There are an increasing number of algorithms and in the matching literature, each with names like ‘Top Cycle Trading’ or ‘Random Serial Dictatorship’, which sound cool if you’re a nerd like me. The major thrust of the literature is in the proofs of whether and why these algorithms work using the language of preferences and set theory (if you’ve ever wondered if microeconomic theory is entirely impractical, here’s a concrete example where it is not). Having said that, coming up with the algorithms in the first place is the more creatively tricky task and not something that should be forgotten when trudging through the complicated proofs.
So too have the number of applications of the theory increased. The one that arguably attracted the most media attention was the matching of kidney donors to those in need, a case where the matching algorithm can feasibly have been argued to save lives. On the other hand, matching certainly has its limitations. Its scope is narrow and it can’t deal with structural problems, for example a poor education system is not fixed by matching students up to schools more effectively. At Manchester we recently had a seminar on matching refugees more effectively to home towns in a way that suited both the refugee and the town. It was a fantastic seminar – the speaker used Tetris blocks to illustrate how it worked, and there was no doubt in my mind it would improve the situation for many refugees – but evidently the bigger problems posed by the rising number of global refugees are not going to solved by a matching algorithm.
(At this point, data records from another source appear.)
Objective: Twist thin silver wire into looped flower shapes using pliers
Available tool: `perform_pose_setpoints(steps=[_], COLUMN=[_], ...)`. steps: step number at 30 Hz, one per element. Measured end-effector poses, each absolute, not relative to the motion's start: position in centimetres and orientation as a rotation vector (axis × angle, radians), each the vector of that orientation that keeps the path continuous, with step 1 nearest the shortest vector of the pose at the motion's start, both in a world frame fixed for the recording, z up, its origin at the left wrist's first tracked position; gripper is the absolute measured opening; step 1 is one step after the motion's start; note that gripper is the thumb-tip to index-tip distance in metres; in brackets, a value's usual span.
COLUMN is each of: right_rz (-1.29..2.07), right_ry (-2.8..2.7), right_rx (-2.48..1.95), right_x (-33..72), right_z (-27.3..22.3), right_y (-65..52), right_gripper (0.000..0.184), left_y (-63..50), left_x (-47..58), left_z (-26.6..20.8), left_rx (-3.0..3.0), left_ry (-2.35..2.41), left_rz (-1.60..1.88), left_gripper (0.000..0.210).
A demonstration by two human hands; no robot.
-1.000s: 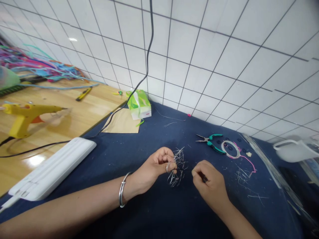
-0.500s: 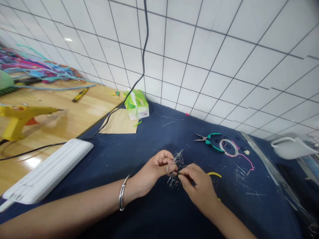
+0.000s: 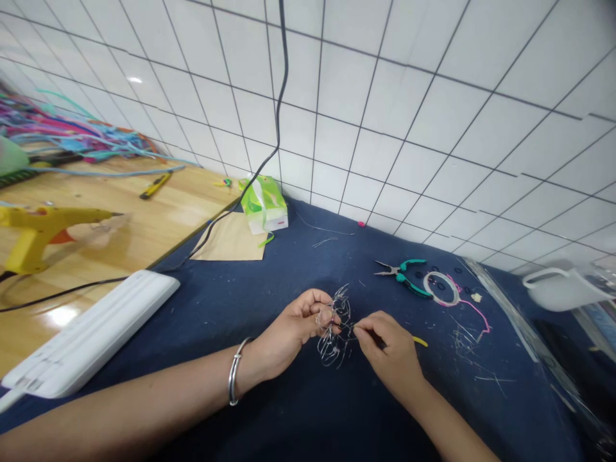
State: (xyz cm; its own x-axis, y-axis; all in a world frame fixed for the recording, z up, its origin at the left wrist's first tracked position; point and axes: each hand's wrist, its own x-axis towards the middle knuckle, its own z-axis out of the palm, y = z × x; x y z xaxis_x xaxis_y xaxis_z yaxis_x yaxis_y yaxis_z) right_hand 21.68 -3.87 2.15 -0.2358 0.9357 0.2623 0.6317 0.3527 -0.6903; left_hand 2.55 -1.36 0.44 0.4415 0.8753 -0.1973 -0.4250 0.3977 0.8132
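Where the wire bundle lies in the head view: between the left hand and the right hand, above the blue-covered counter.
Bundle's long axis: near to far, crossing the line between the hands.
Left fingers: clamped on the bundle's left side; this hand is nearer.
Right fingers: tips together, just beside its right edge, pointing left; too fine to tell whether they pinch a strand.
Teal-handled pliers: beyond the right hand, apart from it.

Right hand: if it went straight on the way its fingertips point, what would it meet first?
The right hand would most likely meet the wire bundle first, then the left hand holding it. Depth is hard to judge from this one view.
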Motion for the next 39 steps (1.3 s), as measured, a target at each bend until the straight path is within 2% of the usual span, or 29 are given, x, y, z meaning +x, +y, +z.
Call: perform_pose_setpoints(steps=[13, 24, 35, 39], right_rz=[0.626, 0.806, 0.709, 0.72], right_ry=[-1.954, -1.818, -1.779, -1.775], right_rx=[-1.361, -1.325, -1.323, -1.333], right_x=[21.8, 19.7, 19.0, 19.2], right_z=[1.6, 1.9, 1.9, 1.9], right_y=[-3.8, -4.7, -4.9, -4.8], right_gripper=[0.013, 0.012, 0.008, 0.009], left_y=[-1.3, -1.5, -1.8, -1.7], left_x=[2.5, 2.9, 3.1, 2.9], left_z=[0.3, 0.1, 0.3, 0.3], left_rx=[0.73, 0.759, 0.762, 0.722], left_ry=[0.635, 0.608, 0.601, 0.523], left_rz=[0.913, 0.922, 0.874, 0.84], left_gripper=[0.017, 0.02, 0.021, 0.032])
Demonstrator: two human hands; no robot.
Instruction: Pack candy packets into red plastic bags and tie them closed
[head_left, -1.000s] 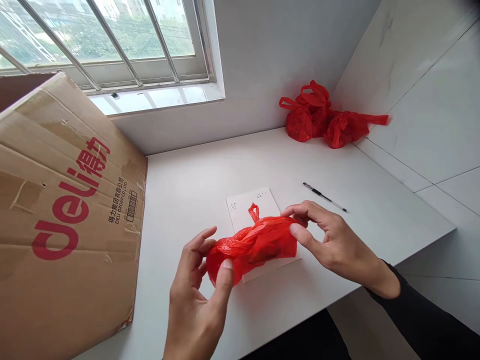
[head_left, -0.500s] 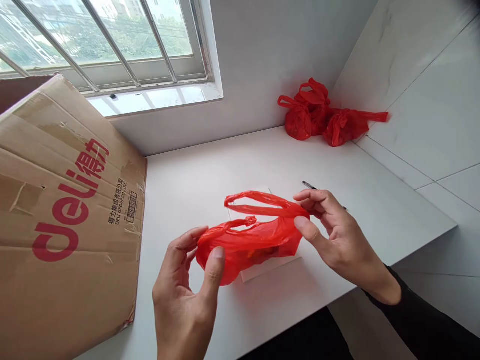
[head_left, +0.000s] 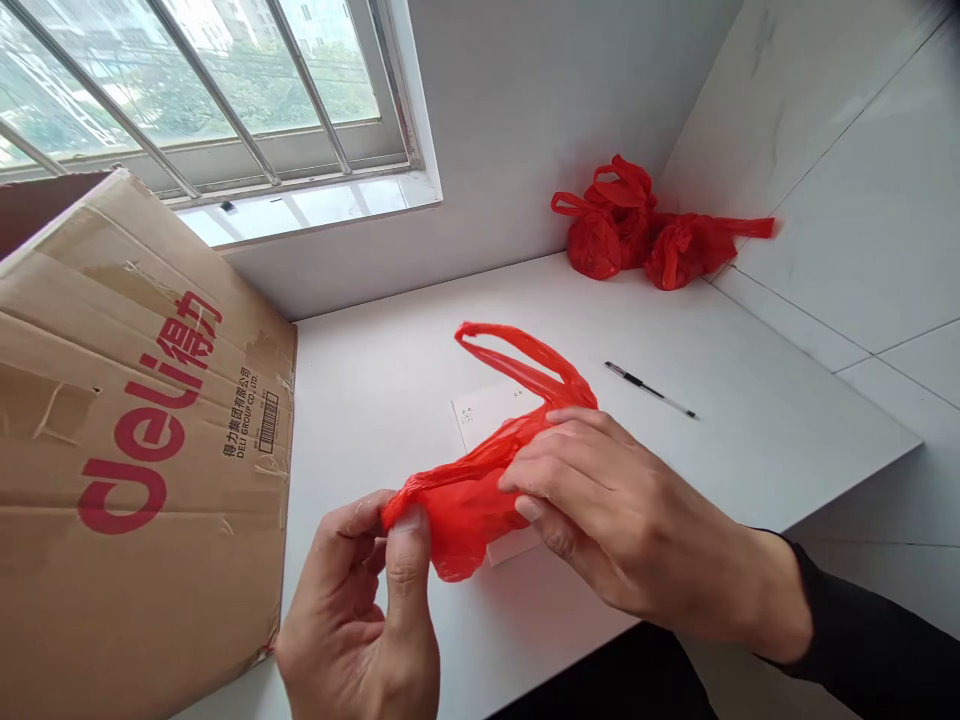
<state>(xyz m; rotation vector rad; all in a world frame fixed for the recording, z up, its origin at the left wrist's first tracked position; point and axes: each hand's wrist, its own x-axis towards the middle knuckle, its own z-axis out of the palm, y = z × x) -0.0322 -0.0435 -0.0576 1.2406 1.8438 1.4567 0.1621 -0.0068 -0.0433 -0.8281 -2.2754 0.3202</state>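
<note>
Red bag [head_left: 457, 535]: handle loop [head_left: 536, 349] swung higher, right hand [head_left: 525, 495] moved inward over its side. Bag's between both hands, over white paper [head_left: 491, 412], long axis left-near to right-far. Left hand [head_left: 356, 600] pinches left end, thumb against index; right touches, fingers bunched, can't tell grip.

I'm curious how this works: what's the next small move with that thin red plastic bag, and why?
Perhaps the right hand should gather the red loop handle, whose end juts free beyond those fingers, while the left hand pinches the bag at its left end.
</note>
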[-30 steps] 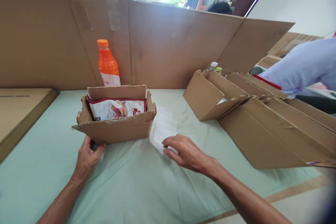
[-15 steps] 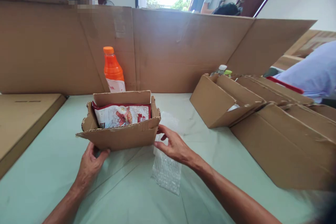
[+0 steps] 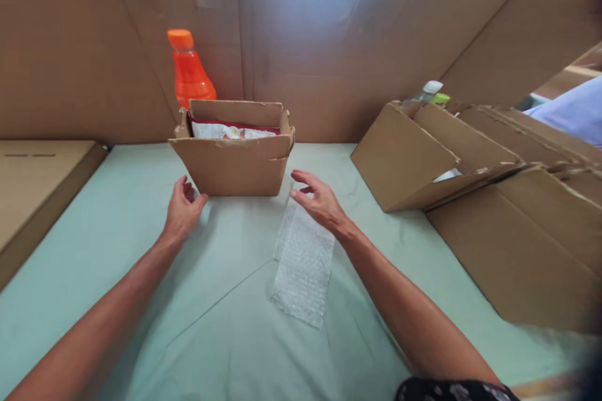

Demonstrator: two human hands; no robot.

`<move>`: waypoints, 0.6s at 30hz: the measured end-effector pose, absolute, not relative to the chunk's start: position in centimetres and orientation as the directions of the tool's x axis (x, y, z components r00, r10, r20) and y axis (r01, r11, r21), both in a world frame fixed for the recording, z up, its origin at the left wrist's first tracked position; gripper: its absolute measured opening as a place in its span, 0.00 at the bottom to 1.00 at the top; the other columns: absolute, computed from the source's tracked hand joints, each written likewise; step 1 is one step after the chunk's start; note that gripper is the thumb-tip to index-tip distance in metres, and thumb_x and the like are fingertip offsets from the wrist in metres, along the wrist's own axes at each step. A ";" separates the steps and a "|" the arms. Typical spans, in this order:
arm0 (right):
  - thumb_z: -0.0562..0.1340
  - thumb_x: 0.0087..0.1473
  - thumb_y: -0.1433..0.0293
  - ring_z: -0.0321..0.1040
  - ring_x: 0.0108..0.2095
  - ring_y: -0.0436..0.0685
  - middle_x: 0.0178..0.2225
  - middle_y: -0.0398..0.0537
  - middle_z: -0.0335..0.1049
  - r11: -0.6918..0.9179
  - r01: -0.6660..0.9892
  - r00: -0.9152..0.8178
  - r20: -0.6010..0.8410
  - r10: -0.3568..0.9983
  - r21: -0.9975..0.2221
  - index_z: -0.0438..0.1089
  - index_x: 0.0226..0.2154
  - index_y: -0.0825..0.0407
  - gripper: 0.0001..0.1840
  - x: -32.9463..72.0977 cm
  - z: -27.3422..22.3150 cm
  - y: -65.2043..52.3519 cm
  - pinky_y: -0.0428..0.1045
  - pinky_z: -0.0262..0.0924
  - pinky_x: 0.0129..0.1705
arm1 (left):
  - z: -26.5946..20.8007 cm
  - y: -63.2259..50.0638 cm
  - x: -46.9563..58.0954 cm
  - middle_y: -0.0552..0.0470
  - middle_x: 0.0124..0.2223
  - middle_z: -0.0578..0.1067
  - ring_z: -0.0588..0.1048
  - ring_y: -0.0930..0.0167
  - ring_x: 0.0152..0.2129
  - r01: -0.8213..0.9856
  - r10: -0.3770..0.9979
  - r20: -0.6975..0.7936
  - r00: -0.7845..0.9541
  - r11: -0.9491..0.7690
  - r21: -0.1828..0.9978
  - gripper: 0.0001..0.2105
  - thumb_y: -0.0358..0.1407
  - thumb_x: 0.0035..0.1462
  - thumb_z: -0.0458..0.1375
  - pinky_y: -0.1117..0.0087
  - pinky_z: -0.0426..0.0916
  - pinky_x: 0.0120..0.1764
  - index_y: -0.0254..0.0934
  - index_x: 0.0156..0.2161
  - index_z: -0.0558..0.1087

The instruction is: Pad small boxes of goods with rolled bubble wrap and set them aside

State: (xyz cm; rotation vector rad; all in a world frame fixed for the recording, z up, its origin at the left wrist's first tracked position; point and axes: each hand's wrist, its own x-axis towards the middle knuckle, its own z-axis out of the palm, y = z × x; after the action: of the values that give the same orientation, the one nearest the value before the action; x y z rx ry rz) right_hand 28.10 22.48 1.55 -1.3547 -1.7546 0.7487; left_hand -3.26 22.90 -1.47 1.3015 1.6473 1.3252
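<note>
A small cardboard box [image 3: 232, 168] with its top uncovered stands upright in front of an orange drink bottle [image 3: 190, 75], hiding the lower part of it. Inside the box, the top of a white-and-red printed bag [image 3: 235, 131] shows. My left hand [image 3: 185, 210] is at the box's lower left corner, thumb and fingers apart, holding nothing; whether the thumb tip touches the cardboard I cannot tell. To the right of the box, my right hand [image 3: 320, 200] is open, a small gap from it. Under and in front of that hand lies a sheet of bubble wrap [image 3: 303, 269].
Several cardboard bins [image 3: 512, 244] stand together at the right, bottle caps [image 3: 433, 88] showing behind them. A flat cardboard box [image 3: 37, 194] lies at the left. A tall cardboard wall [image 3: 329, 56] closes off the back of the green-covered table [image 3: 226, 326]. Someone's pale sleeve [image 3: 574, 109] shows at far right.
The box has moved back, nearer the bottle, and now sits level. Both hands have loosened from it, the right one drawing clear. My view has tilted down.
</note>
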 end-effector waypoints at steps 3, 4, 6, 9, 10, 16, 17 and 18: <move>0.59 0.56 0.60 0.70 0.54 0.61 0.57 0.55 0.71 0.198 0.651 -0.028 0.238 0.971 -0.733 0.76 0.45 0.50 0.19 32.6 0.8 20.1 0.54 0.67 0.48 | -1.5 17.3 -3.0 0.40 0.54 0.74 0.73 0.58 0.51 0.455 0.978 0.126 -0.165 -0.038 0.890 0.30 0.40 0.51 0.62 0.59 0.69 0.48 0.35 0.60 0.67; 0.59 0.56 0.60 0.71 0.52 0.61 0.55 0.55 0.72 0.162 0.690 0.010 0.233 0.972 -0.706 0.76 0.43 0.50 0.18 34.0 0.5 19.5 0.54 0.67 0.47 | -1.4 15.4 -2.4 0.42 0.51 0.76 0.74 0.59 0.48 0.512 0.989 0.145 -0.040 -0.104 0.853 0.24 0.41 0.53 0.61 0.61 0.70 0.44 0.37 0.55 0.71; 0.59 0.54 0.60 0.71 0.50 0.63 0.52 0.57 0.73 0.100 0.734 0.073 0.224 0.972 -0.672 0.76 0.41 0.51 0.17 35.8 -0.4 19.0 0.56 0.67 0.47 | -1.3 12.5 -0.3 0.45 0.44 0.78 0.76 0.61 0.42 0.587 0.966 0.184 0.182 -0.257 0.768 0.14 0.41 0.57 0.57 0.61 0.69 0.41 0.39 0.45 0.77; 0.62 0.52 0.60 0.70 0.51 0.65 0.50 0.57 0.74 0.070 0.781 0.101 0.237 0.966 -0.620 0.76 0.39 0.51 0.16 36.1 -1.8 19.3 0.60 0.64 0.52 | -1.0 10.5 4.3 0.47 0.36 0.78 0.75 0.62 0.37 0.703 0.929 0.168 0.331 -0.361 0.612 0.09 0.40 0.59 0.56 0.59 0.66 0.43 0.39 0.36 0.77; 0.63 0.51 0.60 0.69 0.51 0.66 0.50 0.57 0.74 0.069 0.796 0.098 0.240 0.966 -0.601 0.76 0.39 0.51 0.16 35.8 -2.2 19.5 0.61 0.62 0.54 | -0.9 10.2 5.8 0.47 0.35 0.77 0.74 0.61 0.37 0.750 0.925 0.131 0.356 -0.367 0.551 0.09 0.41 0.59 0.57 0.58 0.65 0.43 0.39 0.34 0.76; 0.65 0.51 0.62 0.65 0.55 0.69 0.54 0.55 0.72 0.089 0.849 0.059 0.259 0.964 -0.521 0.74 0.28 0.49 0.09 34.1 -2.6 18.3 0.65 0.57 0.57 | 0.1 8.6 8.6 0.48 0.33 0.77 0.74 0.60 0.38 0.835 0.903 -0.047 0.427 -0.373 0.405 0.08 0.35 0.59 0.57 0.59 0.62 0.43 0.38 0.28 0.72; 0.64 0.52 0.62 0.64 0.55 0.69 0.55 0.55 0.71 0.100 0.853 0.051 0.271 0.961 -0.513 0.74 0.28 0.49 0.09 34.0 -2.4 18.0 0.65 0.57 0.57 | 0.4 8.4 8.2 0.49 0.33 0.77 0.74 0.62 0.37 0.832 0.903 -0.053 0.425 -0.368 0.415 0.08 0.33 0.59 0.57 0.60 0.61 0.41 0.38 0.28 0.72; 0.64 0.53 0.62 0.63 0.56 0.68 0.56 0.54 0.70 0.112 0.856 0.043 0.286 0.957 -0.505 0.74 0.29 0.49 0.08 33.8 -2.1 17.8 0.65 0.56 0.57 | 0.7 8.2 7.6 0.50 0.32 0.77 0.74 0.63 0.36 0.828 0.903 -0.060 0.425 -0.361 0.428 0.09 0.33 0.60 0.56 0.62 0.61 0.41 0.38 0.28 0.71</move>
State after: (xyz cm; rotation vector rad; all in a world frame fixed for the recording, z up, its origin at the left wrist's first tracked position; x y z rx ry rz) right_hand 33.80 17.77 -2.11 -1.7605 -1.8284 0.2310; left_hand 7.63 8.22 0.65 2.2902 1.4754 0.2604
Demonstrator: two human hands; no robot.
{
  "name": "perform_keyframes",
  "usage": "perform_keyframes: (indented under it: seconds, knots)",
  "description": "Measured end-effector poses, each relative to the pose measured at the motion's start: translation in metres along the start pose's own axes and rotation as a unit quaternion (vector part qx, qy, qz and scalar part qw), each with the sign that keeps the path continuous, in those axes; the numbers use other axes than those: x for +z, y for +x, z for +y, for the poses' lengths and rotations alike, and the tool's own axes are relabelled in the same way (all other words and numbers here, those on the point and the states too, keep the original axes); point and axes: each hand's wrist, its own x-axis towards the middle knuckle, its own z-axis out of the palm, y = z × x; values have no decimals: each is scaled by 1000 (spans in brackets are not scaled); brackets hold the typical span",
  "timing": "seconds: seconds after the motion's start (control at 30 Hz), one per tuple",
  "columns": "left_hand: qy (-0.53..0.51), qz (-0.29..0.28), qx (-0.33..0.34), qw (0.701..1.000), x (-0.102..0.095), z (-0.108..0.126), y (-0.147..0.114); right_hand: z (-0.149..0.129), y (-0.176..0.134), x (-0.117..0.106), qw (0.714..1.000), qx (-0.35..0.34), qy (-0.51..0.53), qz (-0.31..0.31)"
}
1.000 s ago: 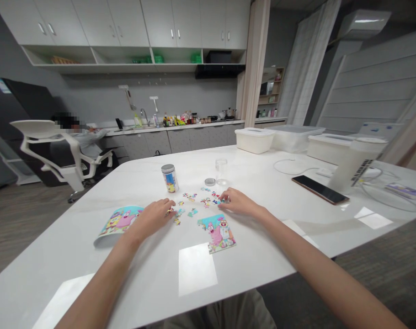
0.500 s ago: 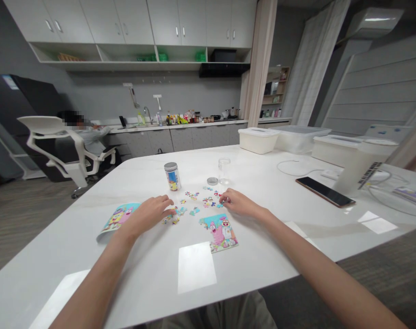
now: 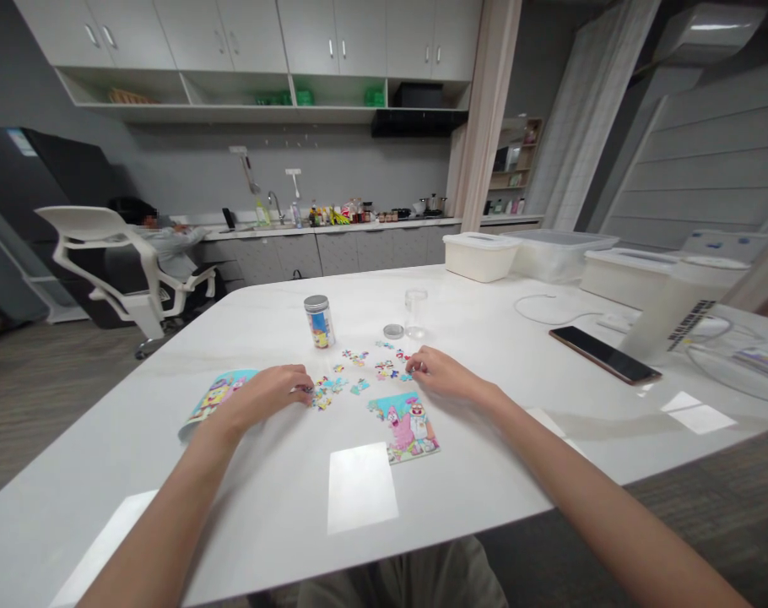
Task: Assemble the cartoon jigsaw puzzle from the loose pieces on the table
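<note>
Loose jigsaw puzzle pieces (image 3: 328, 386) lie scattered on the white table between my hands. My left hand (image 3: 275, 395) is at the left edge of the pieces, thumb and fingers pinched on a small puzzle piece mostly hidden by the fingertips. On the other side, my right hand (image 3: 440, 373) has its fingers curled together over a light blue puzzle piece (image 3: 407, 377). Closer to me lies a partly joined puzzle (image 3: 409, 426) with a pink starfish and a figure in white. A curled picture sheet (image 3: 214, 397) is partly covered by my left wrist.
Behind the pieces stand a picture-wrapped jar with a metal lid (image 3: 320, 323) and a clear jar (image 3: 415, 314), with a loose lid (image 3: 393, 332) beside it. To the right are a phone (image 3: 604, 355), a tall white cup (image 3: 670, 312), cables and plastic boxes (image 3: 482, 257). Another person sits beyond the table.
My left hand has drawn back slightly to the left, and its thumb and fingers have come together from apart. My right hand stays at nearly the same spot. The view has shifted a little.
</note>
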Motion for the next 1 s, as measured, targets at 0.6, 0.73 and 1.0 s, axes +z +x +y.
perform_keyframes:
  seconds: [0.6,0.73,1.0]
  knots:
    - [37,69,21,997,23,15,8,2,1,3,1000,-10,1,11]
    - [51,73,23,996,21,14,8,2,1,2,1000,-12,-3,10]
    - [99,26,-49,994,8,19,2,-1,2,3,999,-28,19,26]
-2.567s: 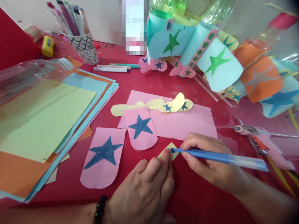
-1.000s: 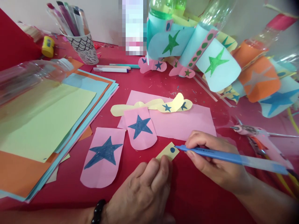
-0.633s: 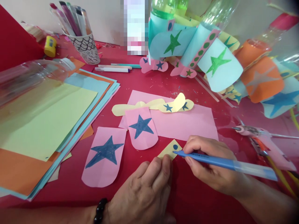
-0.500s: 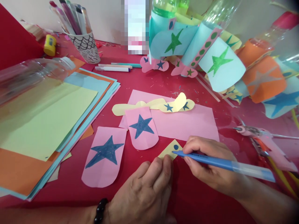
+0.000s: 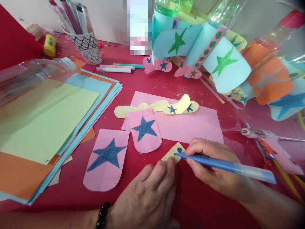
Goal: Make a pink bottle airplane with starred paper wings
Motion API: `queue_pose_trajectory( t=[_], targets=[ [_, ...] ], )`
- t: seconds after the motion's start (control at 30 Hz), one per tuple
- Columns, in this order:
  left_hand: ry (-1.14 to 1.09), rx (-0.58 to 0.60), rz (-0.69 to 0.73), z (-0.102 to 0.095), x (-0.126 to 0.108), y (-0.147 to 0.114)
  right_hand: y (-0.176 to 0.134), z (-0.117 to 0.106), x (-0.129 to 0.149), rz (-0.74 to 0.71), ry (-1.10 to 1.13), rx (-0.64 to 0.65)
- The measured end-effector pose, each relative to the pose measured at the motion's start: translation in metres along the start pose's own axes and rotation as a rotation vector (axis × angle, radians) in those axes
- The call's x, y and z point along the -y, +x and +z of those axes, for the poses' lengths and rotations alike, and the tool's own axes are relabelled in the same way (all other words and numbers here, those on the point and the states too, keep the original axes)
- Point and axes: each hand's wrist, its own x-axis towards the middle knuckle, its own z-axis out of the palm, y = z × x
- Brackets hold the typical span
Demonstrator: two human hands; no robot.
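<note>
My right hand (image 5: pixel 214 170) grips a blue felt-tip pen (image 5: pixel 212 162) between thumb and fingers. Its tip touches a small yellow paper strip (image 5: pixel 169 154), where a filled blue dot and the start of a second mark show. With curled fingers, my left hand (image 5: pixel 149 190) holds the strip down on the red table; most of the strip is hidden beneath it. Just beyond lie two pink paper pieces with rounded ends and blue stars, a smaller one (image 5: pixel 152 144) and a larger one (image 5: pixel 102 179). A yellow wavy cutout (image 5: pixel 159 106) with blue stars rests on a pink sheet (image 5: pixel 195 127).
Stacked coloured paper (image 5: pixel 52 121) covers the left side, with a clear plastic bottle (image 5: pixel 30 76) on it. At the back stand a cup of markers (image 5: pixel 87 47) and a yellow glue stick (image 5: pixel 50 45). Paper-wrapped bottles (image 5: pixel 195 47) and a pink glue gun (image 5: pixel 271 143) occupy the right.
The pen tip has shifted slightly left on the yellow strip, and a small blue mark now shows beside the dot. My left hand stays in place.
</note>
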Motion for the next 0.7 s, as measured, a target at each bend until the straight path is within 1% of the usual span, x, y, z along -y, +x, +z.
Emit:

Matching is an area of the literature which is in dire need of being taught to undergraduates. It effectively addresses an important question concerning how to allocate scarce resources, the typical mainstream definition of economics. It’s no wonder students question their education when they don’t even get a glance at one of economists’ most successful endeavours. Yes, they would likely be scared of the proofs – but the basic logic is possible to teach. Let me add that as somebody who has been on the economics job market, it’s bizarre that economists don’t (mercifully) use a system like this, which they themselves have proven would make things easier and more efficient. But maybe that’s another issue.